A José Carlos se le hace cuesta arriba la vida sin su Carmelo. Menos mal que recibe una larga carta de Amanda: Bariloche está hermosa entre sus altas montañas y disfruta de una dulce primavera. Al despedirse le llama «mi Ángel de la Guarda». El notición es que le comunica, melosa, que ha cambiado de idea, que se puede quedar en la casa por el mismo alquiler. Empieza así una relación de amor en la distancia.

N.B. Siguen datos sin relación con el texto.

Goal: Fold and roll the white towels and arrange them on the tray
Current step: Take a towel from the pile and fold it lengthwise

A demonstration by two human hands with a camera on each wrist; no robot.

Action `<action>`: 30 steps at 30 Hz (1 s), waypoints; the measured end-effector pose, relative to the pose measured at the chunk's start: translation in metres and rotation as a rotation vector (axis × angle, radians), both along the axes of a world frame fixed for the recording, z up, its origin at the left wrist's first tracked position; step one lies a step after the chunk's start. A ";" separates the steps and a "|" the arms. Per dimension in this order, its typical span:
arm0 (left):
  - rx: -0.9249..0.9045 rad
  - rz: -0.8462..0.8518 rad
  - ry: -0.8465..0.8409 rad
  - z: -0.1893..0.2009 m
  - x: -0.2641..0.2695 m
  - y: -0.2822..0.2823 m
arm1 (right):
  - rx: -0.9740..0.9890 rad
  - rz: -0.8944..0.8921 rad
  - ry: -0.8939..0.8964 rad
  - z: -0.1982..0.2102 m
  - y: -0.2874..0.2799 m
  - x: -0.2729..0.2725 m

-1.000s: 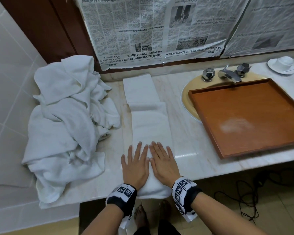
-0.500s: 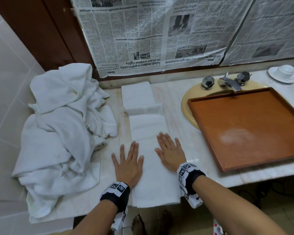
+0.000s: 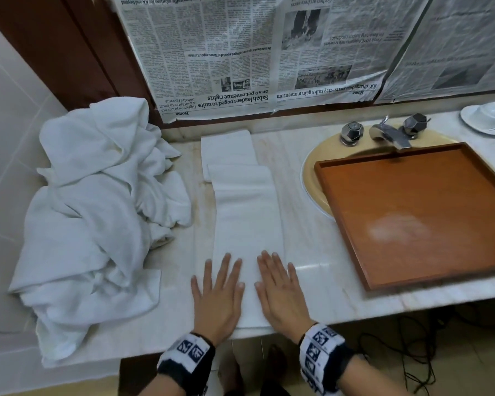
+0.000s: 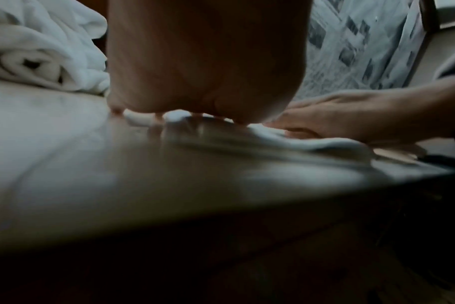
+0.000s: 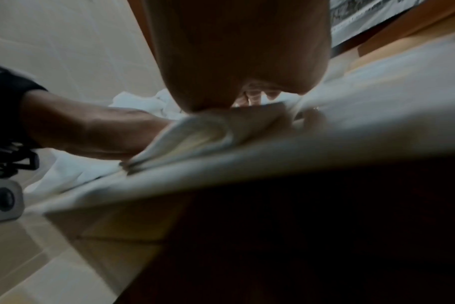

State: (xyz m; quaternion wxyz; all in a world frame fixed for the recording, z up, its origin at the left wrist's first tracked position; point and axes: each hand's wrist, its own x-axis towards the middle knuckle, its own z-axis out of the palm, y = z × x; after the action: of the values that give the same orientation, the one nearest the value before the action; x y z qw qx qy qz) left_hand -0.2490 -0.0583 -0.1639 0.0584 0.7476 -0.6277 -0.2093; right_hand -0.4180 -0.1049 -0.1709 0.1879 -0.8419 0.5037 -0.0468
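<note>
A white towel (image 3: 246,212), folded into a long narrow strip, lies on the marble counter (image 3: 306,238) and runs from the front edge to the back wall. My left hand (image 3: 216,292) presses flat on its near left edge, fingers straight. My right hand (image 3: 280,290) lies flat on its near right edge, also with straight fingers. Both hands sit close together near the counter's front. A brown wooden tray (image 3: 423,212) rests over the sink at the right, with nothing in it. In the left wrist view the right hand (image 4: 351,121) lies on the towel (image 4: 312,139).
A heap of crumpled white towels (image 3: 97,218) fills the counter's left end against the tiled wall. Behind the tray stand a chrome tap (image 3: 389,132) and a white cup on a saucer (image 3: 489,117). Newspaper (image 3: 255,52) covers the wall behind. Black cables (image 3: 412,352) lie on the floor below.
Both hands slid apart on the towel's near end half a second ago, then came back closer together and nearer the front edge. The towel strip now lies flatter.
</note>
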 end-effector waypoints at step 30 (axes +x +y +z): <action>-0.180 0.015 0.078 0.010 0.013 0.042 | 0.008 -0.129 0.065 0.023 0.025 -0.041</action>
State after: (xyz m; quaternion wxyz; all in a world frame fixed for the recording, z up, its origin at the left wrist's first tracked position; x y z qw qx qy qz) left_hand -0.2358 -0.0160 -0.1536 0.1513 0.7351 -0.6357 -0.1806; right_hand -0.4586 -0.0804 -0.1479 0.1713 -0.8081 0.5629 -0.0293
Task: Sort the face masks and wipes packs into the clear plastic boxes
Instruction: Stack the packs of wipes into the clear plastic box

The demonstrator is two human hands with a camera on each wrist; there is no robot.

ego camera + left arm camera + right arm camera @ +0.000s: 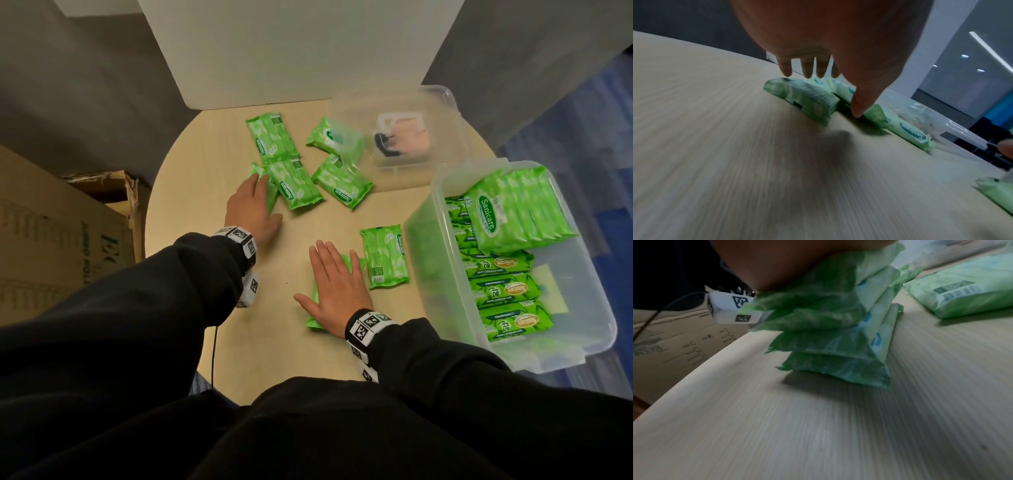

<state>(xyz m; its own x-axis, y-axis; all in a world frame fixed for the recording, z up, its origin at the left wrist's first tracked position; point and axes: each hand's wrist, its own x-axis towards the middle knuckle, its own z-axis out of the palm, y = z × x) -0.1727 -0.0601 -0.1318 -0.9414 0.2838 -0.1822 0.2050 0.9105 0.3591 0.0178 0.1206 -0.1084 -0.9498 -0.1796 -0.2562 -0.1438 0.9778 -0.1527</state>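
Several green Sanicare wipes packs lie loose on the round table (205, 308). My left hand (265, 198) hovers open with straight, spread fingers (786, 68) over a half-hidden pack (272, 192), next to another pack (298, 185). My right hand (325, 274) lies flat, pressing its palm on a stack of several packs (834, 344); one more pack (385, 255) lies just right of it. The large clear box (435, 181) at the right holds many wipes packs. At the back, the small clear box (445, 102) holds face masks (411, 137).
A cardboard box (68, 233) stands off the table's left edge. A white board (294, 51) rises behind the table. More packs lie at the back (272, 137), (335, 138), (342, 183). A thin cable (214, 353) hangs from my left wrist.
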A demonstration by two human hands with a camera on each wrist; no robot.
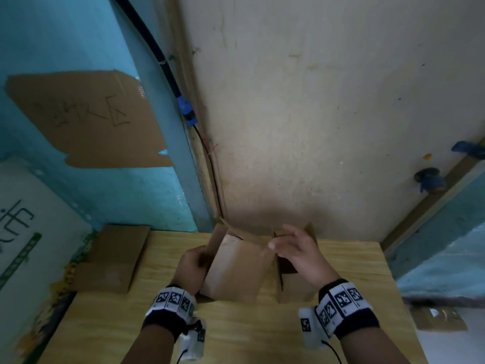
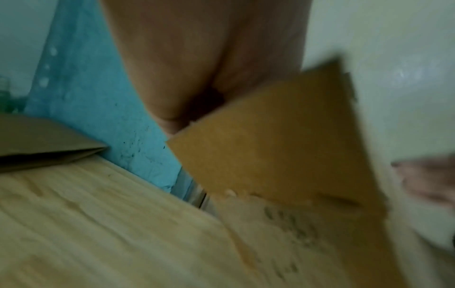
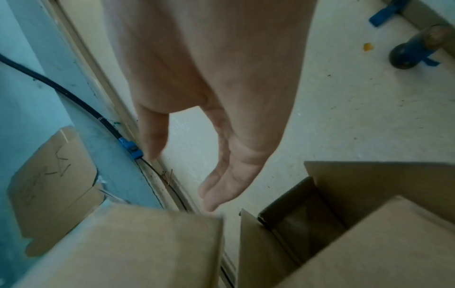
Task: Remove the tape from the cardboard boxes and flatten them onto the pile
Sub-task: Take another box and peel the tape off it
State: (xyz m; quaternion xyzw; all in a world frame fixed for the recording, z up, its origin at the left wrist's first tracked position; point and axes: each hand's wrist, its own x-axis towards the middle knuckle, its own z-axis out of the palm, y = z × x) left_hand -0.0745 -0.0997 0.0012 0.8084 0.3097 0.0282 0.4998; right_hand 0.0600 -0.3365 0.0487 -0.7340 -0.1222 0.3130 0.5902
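Left hand (image 1: 193,266) grips box (image 1: 236,269); right hand (image 1: 296,252) relaxed above wooden table (image 1: 262,334).

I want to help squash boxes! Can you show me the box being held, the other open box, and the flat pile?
held box (image 1: 236,269), head view, on its front panel.
open box (image 1: 291,287), head view, on its near wall.
pile (image 1: 112,258), head view, on the top sheet.

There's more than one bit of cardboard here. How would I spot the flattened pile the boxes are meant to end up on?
Start at the wooden table and go to its far left corner, against the turquoise wall. The flattened pile lies flat there, away from both hands. Unlike the upright box in the left hand, the open box beside it, or the scribbled sheet on the wall, it rests on the tabletop.
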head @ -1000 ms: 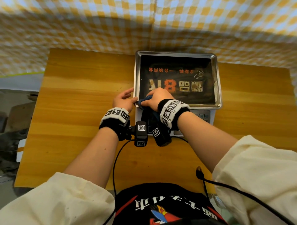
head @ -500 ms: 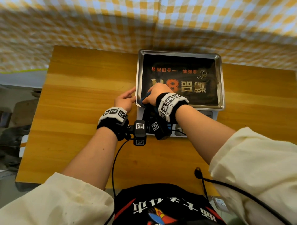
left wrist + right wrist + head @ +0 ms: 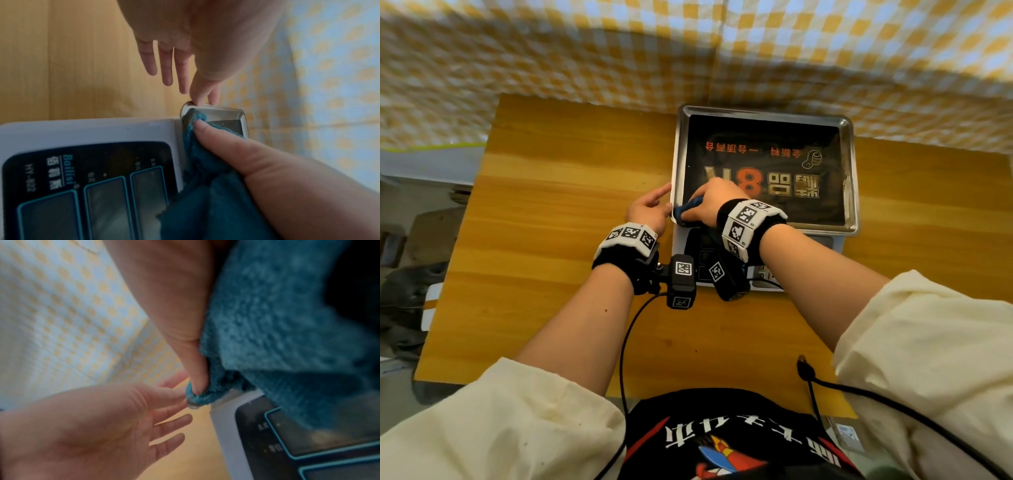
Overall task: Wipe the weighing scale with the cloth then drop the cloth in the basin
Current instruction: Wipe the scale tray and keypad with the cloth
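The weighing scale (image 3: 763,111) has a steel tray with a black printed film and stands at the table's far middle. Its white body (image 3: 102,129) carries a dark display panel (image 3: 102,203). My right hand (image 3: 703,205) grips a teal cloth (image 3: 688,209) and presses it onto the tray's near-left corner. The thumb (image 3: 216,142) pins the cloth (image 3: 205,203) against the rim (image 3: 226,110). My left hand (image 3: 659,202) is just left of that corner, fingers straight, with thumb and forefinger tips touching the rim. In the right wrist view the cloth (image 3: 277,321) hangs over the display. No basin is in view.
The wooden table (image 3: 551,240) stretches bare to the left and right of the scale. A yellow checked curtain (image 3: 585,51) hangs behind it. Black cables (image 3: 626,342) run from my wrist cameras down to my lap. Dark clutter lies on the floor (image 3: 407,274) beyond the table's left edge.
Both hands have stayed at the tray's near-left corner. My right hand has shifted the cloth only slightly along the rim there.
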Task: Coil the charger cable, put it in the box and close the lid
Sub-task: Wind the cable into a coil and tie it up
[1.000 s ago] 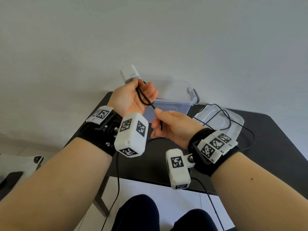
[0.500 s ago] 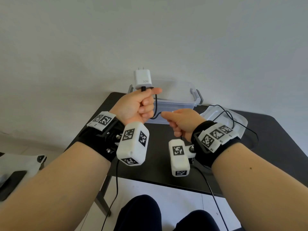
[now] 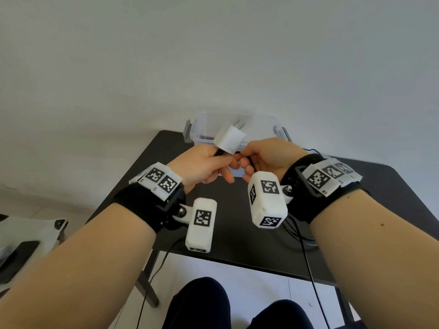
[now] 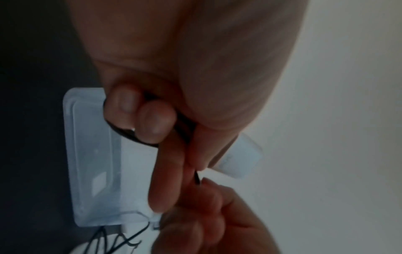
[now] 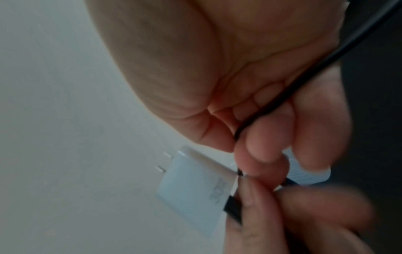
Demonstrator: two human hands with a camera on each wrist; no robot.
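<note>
Nearest to you, your left hand (image 3: 199, 163) is curling its fingers round loops of the black charger cable (image 4: 130, 133), with the white charger plug (image 3: 229, 138) sticking up just above its thumb and tilting toward the box. Your right hand (image 3: 268, 155) is meeting it knuckle to knuckle, pinching the same cable (image 5: 282, 96) between thumb and fingertips right beside the plug. The slack is trailing off behind your right wrist over the black table (image 3: 392, 186). Beyond both hands the clear box (image 3: 268, 124) is sitting open at the table's far edge, its lid (image 4: 91, 154) lying flat on the table. Since half a second ago your hands have been closing together, and the plug has been tipping from upright.
</note>
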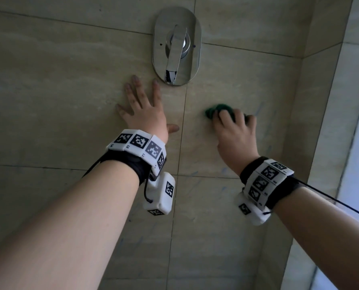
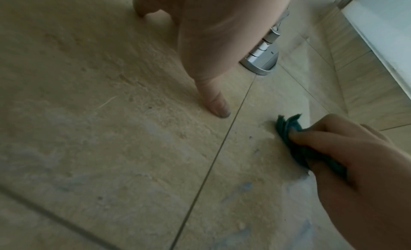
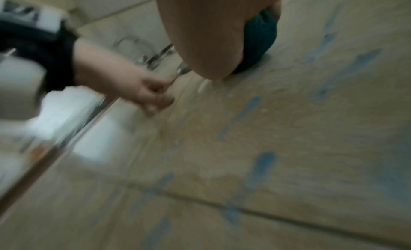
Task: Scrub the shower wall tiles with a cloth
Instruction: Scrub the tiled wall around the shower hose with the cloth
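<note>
Beige shower wall tiles (image 1: 70, 84) are filling the view, crossed by thin grout lines and streaked with faint blue marks below the right hand (image 1: 235, 135). That hand is gripping a bunched green cloth (image 1: 218, 110), fingers curled over it, pressing it against the tile. Just left of it, across a grout line, the left hand (image 1: 145, 109) is lying flat with fingers spread. Above the left fingertips a chrome mixer lever (image 1: 176, 47) is jutting out.

1. Wall tiles (image 1: 59, 84): beige stone-look ceramic, matt, faintly mottled, smeared with blue streaks.
2. Cloth (image 1: 220, 109): soft dark green fabric, bunched.
3. Shower valve plate (image 1: 193, 24): polished, mirror-glossy metal.
4. Wristbands (image 1: 141, 147): black fabric, white matt plastic blocks.
</note>
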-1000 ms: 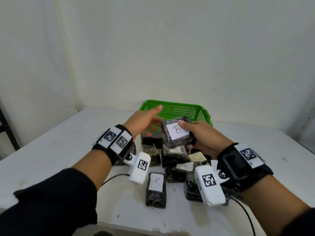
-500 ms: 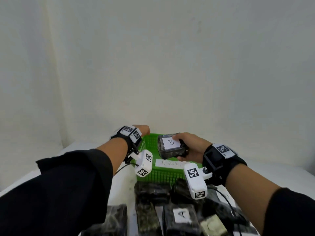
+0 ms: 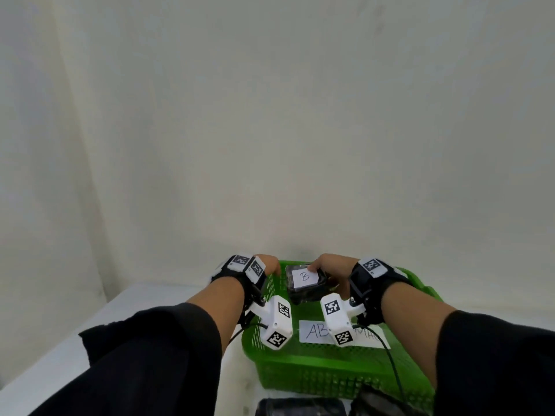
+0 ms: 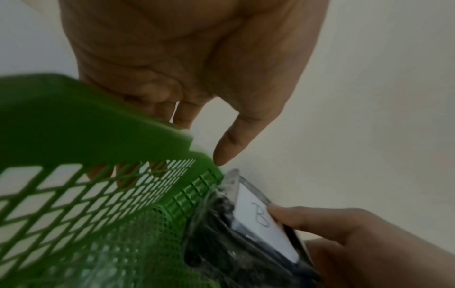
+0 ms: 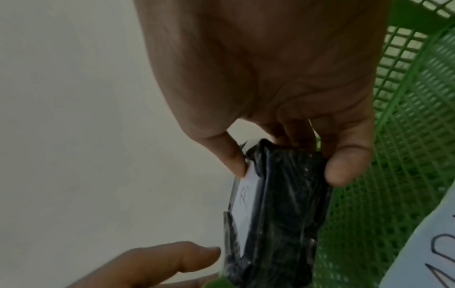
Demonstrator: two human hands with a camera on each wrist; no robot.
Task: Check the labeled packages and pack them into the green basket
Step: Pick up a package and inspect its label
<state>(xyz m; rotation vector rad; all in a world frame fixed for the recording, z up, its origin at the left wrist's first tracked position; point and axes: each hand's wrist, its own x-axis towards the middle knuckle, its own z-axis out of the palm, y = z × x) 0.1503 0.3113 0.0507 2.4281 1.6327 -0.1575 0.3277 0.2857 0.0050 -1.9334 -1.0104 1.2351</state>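
The green basket stands on the white table, its mesh walls rising to a solid rim; a white paper sheet with handwritten letters lies on the basket floor. Only the head view shows this whole layout, plus more dark packages lying on the table just before the basket's near wall. The left wrist view alone shows the left hand at the basket's left rim, fingers hanging down outside the mesh, thumb straight and holding nothing. The right wrist view alone shows the grip of the right hand: thumb on the label face, remaining fingers curled around the opposite face, clamping the package. The package hangs above the basket's far interior, clear of the floor. It is a flat block wrapped in glossy dark plastic, with a white label marked "B" facing up toward the head camera.
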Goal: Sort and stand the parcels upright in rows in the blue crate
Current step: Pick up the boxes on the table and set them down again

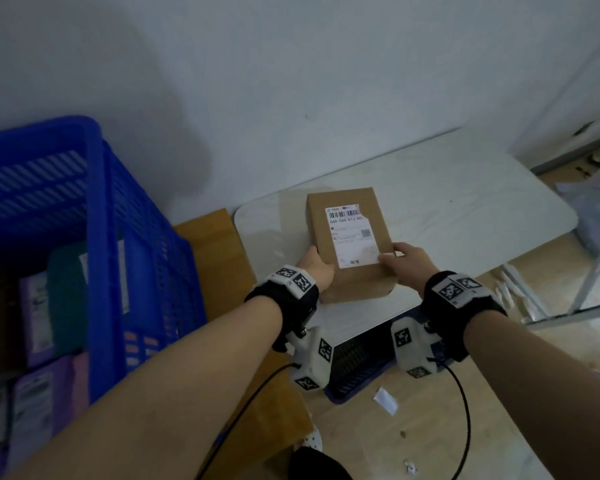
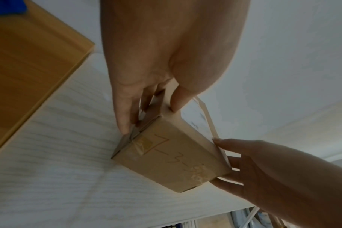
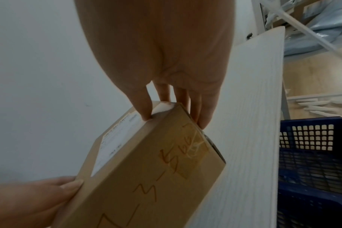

José Carlos envía la cuarta versión de La bicicleta roja al concurso de la revista Al Cantillo. En un sobre lacrado que, en realidad, ahora contiene los recuerdos de la Navidad más feliz de su infancia. Porque la más feliz de su vida ha pasado a ser la que relata en este cuento, con una reina, no sabe si sabia ni maga, que no vino de Oriente sino directamente de la Patagonia argentina.

Es el día de Navidad, y el fallo está a punto de conocerse.

La noticia le llega a través del Facebook. A José Carlos no le hace tanta ilusión haber ganado el concurso como los 3.000 euros del primer premio, justo el dinero que necesita para volar a Bariloche y reencontrarse con su novia. Y conocer, de paso, la Argentina.

Amanda, feliz con el corneta, con el chino vietnamita adoptado y las chacinas de su nueva tierra, cierra el salón de belleza, se despide de la Patagonia con un sonoro «Chao» y vuelve a su recién heredada casa de Serón, allá por los montes de los Filabres, y el valle del Almanzora.